__PROBLEM TO SOLVE__. Wherever the string "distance" shows up in the records below, return that line.

[Collected data entries]
* * * * * * * * *

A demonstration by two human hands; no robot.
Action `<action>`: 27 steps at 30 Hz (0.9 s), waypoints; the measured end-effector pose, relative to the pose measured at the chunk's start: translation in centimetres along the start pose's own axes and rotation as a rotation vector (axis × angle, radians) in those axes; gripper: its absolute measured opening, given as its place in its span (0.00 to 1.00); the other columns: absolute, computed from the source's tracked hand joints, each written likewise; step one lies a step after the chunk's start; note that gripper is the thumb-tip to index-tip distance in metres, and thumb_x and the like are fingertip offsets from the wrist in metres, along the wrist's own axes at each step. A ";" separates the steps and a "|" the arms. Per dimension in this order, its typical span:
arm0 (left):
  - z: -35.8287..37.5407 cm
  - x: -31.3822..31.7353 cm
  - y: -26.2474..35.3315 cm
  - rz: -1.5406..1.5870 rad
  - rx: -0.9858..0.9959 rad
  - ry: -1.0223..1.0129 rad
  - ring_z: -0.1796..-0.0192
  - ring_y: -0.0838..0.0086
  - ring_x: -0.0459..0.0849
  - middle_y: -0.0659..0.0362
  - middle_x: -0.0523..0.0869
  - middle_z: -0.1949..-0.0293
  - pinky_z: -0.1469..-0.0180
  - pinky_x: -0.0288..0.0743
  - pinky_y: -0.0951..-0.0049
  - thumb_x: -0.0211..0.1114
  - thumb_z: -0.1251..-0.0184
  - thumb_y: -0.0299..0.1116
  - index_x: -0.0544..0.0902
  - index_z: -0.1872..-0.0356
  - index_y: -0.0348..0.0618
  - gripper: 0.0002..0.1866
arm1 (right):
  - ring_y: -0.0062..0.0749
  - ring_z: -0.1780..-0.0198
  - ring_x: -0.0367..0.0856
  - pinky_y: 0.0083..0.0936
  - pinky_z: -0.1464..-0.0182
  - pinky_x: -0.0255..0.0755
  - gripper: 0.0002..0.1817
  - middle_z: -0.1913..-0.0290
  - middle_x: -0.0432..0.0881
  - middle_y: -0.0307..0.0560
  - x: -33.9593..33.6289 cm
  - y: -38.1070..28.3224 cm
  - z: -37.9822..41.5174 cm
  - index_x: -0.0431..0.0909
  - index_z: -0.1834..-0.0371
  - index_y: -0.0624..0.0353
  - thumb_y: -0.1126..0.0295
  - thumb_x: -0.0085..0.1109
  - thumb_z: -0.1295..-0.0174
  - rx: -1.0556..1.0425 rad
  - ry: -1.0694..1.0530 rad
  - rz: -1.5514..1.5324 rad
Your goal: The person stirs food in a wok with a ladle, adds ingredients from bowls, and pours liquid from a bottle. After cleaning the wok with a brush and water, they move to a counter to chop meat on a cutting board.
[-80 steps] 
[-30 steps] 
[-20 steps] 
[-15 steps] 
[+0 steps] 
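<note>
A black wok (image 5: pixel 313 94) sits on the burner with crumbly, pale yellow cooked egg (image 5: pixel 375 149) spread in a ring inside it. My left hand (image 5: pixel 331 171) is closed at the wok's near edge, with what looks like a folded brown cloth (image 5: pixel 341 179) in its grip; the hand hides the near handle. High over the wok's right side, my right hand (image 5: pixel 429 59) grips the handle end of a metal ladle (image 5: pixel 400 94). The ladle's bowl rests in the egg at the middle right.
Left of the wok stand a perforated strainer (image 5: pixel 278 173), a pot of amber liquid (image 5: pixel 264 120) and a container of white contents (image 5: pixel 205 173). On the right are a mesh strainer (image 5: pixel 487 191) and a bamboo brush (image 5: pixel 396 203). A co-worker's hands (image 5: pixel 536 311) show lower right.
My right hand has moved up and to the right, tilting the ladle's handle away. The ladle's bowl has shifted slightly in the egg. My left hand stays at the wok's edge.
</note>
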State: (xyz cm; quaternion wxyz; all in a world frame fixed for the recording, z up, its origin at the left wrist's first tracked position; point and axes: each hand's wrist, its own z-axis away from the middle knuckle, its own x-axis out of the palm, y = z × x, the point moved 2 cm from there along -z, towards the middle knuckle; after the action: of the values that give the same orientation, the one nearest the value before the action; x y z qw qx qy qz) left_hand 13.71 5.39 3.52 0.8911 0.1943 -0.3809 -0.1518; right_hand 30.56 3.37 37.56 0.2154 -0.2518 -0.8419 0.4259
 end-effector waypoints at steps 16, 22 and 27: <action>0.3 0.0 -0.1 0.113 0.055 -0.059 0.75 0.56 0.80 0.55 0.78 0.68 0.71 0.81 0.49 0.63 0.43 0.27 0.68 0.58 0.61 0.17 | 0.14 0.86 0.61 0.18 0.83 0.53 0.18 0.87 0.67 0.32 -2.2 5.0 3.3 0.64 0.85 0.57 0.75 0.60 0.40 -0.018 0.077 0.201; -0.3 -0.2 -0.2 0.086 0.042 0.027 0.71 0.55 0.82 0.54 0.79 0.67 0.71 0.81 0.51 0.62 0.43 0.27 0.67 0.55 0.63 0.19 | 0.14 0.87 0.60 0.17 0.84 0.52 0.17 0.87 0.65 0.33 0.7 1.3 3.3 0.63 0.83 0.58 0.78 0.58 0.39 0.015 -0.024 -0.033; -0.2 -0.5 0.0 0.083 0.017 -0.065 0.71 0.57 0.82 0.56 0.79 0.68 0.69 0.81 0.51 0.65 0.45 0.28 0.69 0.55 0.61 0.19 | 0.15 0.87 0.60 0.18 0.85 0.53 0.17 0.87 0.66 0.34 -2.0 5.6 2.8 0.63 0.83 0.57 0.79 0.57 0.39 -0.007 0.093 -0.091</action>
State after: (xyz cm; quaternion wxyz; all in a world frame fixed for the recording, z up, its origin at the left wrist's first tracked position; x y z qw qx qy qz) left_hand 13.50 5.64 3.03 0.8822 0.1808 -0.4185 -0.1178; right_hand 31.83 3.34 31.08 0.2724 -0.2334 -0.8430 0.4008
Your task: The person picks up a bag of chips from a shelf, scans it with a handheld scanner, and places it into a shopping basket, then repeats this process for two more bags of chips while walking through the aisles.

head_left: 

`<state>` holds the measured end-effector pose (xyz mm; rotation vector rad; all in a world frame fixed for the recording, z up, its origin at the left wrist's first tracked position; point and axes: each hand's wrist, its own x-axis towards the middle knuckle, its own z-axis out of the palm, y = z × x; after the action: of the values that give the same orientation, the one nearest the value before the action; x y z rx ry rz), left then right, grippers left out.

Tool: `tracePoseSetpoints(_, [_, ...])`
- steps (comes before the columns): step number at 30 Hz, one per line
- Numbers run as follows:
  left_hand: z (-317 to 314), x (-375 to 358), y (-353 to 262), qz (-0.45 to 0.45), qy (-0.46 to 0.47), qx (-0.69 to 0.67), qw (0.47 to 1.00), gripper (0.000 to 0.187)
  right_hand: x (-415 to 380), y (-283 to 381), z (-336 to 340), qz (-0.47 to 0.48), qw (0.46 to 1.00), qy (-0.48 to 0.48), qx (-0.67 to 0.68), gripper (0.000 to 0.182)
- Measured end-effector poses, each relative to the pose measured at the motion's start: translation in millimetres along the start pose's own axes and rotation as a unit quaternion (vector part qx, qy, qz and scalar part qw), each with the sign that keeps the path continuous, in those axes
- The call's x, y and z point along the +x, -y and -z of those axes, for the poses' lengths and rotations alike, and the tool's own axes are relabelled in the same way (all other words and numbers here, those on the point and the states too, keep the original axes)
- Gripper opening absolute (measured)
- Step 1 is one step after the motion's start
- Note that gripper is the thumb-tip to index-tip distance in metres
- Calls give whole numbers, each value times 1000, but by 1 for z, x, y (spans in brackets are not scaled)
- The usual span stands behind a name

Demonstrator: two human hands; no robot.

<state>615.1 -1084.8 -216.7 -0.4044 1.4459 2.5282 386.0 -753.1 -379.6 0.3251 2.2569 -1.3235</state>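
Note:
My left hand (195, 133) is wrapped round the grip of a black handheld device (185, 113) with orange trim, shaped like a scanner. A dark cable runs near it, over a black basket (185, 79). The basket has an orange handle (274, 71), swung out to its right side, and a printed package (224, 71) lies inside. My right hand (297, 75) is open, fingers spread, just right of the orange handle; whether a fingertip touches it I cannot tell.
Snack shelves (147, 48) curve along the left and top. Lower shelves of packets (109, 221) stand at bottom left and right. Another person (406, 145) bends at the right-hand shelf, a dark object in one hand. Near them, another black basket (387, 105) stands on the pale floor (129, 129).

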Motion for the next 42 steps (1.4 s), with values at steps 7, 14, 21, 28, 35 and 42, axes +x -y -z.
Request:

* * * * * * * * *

__EXERCISE OUTPUT__.
Action `<action>`: 27 steps at 30 Hz (0.9 s), waypoints; the measured end-effector pose, relative to the pose measured at the chunk's start: translation in centimetres along the start pose's own axes and rotation as a rotation vector (axis × angle, radians) in those axes; gripper: its absolute measured opening, given as its place in its span (0.00 to 1.00); the other columns: absolute, computed from the source's tracked hand joints, each written likewise; step one lies a step after the chunk's start; note that gripper is the thumb-tip to index-tip distance in metres, and thumb_x and the like are fingertip offsets from the wrist in metres, along the wrist's own axes at each step. A ";" separates the steps and a "|" the arms. Per dimension in this order, its typical span:
- Note that gripper is the thumb-tip to index-tip distance in metres

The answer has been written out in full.